Re: UI SocketTimeoutException - heavy IO

Joe Obernberger Wed, 12 Jul 2023 08:18:30 -0700

Thank you Joe -
The content repo doesn't seem to be the issue - it's the flowfile repo.
Here is the section from one of the nodes:


nifi.content.repository.implementation=org.apache.nifi.controller.repository.FileSystemRepository
nifi.content.claim.max.appendable.size=50 KB
nifi.content.repository.directory.default=/data/4/nifi_content_repository
nifi.content.repository.archive.max.retention.period=2 days
nifi.content.repository.archive.max.usage.percentage=50%
nifi.content.repository.archive.enabled=false
nifi.content.repository.always.sync=false
nifi.content.viewer.url=../nifi-content-viewer/

nifi.flowfile.repository.implementation=org.apache.nifi.controller.repository.WriteAheadFlowFileRepository
nifi.flowfile.repository.wal.implementation=org.apache.nifi.wali.SequentialAccessWriteAheadLog
nifi.flowfile.repository.directory=/data/5/nifi_flowfile_repository
nifi.flowfile.repository.checkpoint.interval=300 secs
nifi.flowfile.repository.always.sync=false
nifi.flowfile.repository.retain.orphaned.flowfiles=true

-Joe

On 7/12/2023 11:07 AM, Joe Witt wrote:

Joe

I dont recall the specific version in which we got it truly sorted butthere was an issue with our default settings for an important contentrepo property and how we handled mixture of large/small flowfileswritten within the same underlying slab/claim in the content repository.

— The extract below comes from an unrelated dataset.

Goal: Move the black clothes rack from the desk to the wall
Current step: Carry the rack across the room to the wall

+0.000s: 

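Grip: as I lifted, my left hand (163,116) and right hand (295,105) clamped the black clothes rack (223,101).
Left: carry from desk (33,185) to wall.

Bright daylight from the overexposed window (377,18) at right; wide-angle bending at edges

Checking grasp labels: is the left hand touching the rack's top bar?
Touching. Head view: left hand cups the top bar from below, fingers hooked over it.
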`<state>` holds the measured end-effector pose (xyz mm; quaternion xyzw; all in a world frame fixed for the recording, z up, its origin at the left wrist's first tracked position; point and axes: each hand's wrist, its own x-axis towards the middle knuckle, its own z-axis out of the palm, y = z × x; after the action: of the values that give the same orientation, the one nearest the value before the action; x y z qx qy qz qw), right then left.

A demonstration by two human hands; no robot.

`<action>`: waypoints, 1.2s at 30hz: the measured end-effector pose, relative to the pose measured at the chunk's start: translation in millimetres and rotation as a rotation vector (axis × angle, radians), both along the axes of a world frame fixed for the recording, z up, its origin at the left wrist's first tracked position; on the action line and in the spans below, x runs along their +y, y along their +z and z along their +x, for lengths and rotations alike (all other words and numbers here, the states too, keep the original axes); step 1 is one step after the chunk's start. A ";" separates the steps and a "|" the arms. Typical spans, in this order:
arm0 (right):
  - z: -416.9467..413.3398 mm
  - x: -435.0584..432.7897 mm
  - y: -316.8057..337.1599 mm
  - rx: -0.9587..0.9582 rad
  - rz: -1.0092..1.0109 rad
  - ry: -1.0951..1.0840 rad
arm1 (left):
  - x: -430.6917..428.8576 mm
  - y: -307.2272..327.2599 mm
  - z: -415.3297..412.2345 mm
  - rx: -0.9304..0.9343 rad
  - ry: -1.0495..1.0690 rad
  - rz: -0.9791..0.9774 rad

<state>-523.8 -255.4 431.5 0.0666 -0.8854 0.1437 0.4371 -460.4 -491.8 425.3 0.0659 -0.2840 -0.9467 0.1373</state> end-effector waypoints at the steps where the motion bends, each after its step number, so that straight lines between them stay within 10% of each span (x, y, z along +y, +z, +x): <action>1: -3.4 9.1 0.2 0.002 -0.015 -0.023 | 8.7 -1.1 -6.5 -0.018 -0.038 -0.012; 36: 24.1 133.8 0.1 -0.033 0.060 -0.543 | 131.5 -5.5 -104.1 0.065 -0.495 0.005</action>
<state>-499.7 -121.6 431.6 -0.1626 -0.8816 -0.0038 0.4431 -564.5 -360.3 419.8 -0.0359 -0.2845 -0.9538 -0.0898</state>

Please check what you have for conf/nifi.properties
  nifi.content.claim.max.appendable.size=

What value do you have there? I recommend reducing it to 50KB andrestarting.


Can you show your full 'nifi.content' section from the nifi.properties?

Thanks

On Wed, Jul 12, 2023 at 7:54 AM Joe Obernberger<joseph.obernber...@gmail.com> wrote:


    Raising this thread from the dead...
    Having issues with IO to the flowfile repository.  NiFi will show
    500k flow files and a size of ~1.7G - but the size on disk on each
    of the 4 nodes is massive - over 100G, and disk IO to the flowfile
    spindle is just pegged doing writes.

    I do have ExtractText processors that take the flowfile content
    (.*) and put it into an attribute, but the sizes of these is maybe
    in the 10k at most size.  How can I find out what module (there
    are some 2200) is causing the issue?  I think I'm doing something
    fundamentally wrong with NiFi.  :)
    Perhaps I should change the size of all the queues to something
    less than 10k/1G?

    Under cluster/FLOWFILE STORAGE, one of the nodes shows 3.74TBytes
    of usage, but it's actually ~150G on disk.  The other nodes are
    correct.

    Ideas on what to debug?
    Thank you!

    -Joe (NiFi 1.18)

    On 3/22/2023 12:49 PM, Mark Payne wrote:

    OK. So changing the checkpoint internal to 300 seconds might help
    reduce IO a bit. But it will cause the repo to become much
    larger, and it will take much longer to startup whenever you
    restart NiFi.

    The variance in size between nodes is likely due to how recently
    it’s checkpointed. If it stays large like 31 GB while the other
    stay small, that would be interesting to know.

    Thanks
    -Mark

    On Mar 22, 2023, at 12:45 PM, Joe Obernberger
    <joseph.obernber...@gmail.com>
    <mailto:joseph.obernber...@gmail.com> wrote:

    Thanks for this Mark.  I'm not seeing any large attributes at
    the moment but will go through this and verify - but I did have
    one queue that was set to 100k instead of 10k.
    I set the nifi.cluster.node.connection.timeout to 30 seconds (up
    from 5) and the nifi.flowfile.repository.checkpoint.interval to
    300 seconds (up from 20).

    While it's running the size of the flowfile repo varies
    (wildly?) on each of the nodes from 1.5G to over 30G.  Disk IO
    is still very high, but it's running now and I can use the UI. 
    Interestingly at this point the UI shows 677k files and 1.5G of
    flow.  But disk usage on the flowfile repo is 31G, 3.7G, and
    2.6G on the 3 nodes.  I'd love to throw some SSDs at this
    problem.  I can add more nifi nodes.

    -Joe

    On 3/22/2023 11:08 AM, Mark Payne wrote:

    Joe,

    The errors noted are indicating that NiFi cannot communicate
    with registry. Either the registry is offline, NiFi’s Registry
    Client is not configured properly, there’s a firewall in the
    way, etc.

    A FlowFile repo of 35 GB is rather huge. This would imply one
    of 3 things:
    - You have a huge number of FlowFiles (doesn’t seem to be the case)
    - FlowFiles have a huge number of attributes
    or
    - FlowFiles have 1 or more huge attribute values.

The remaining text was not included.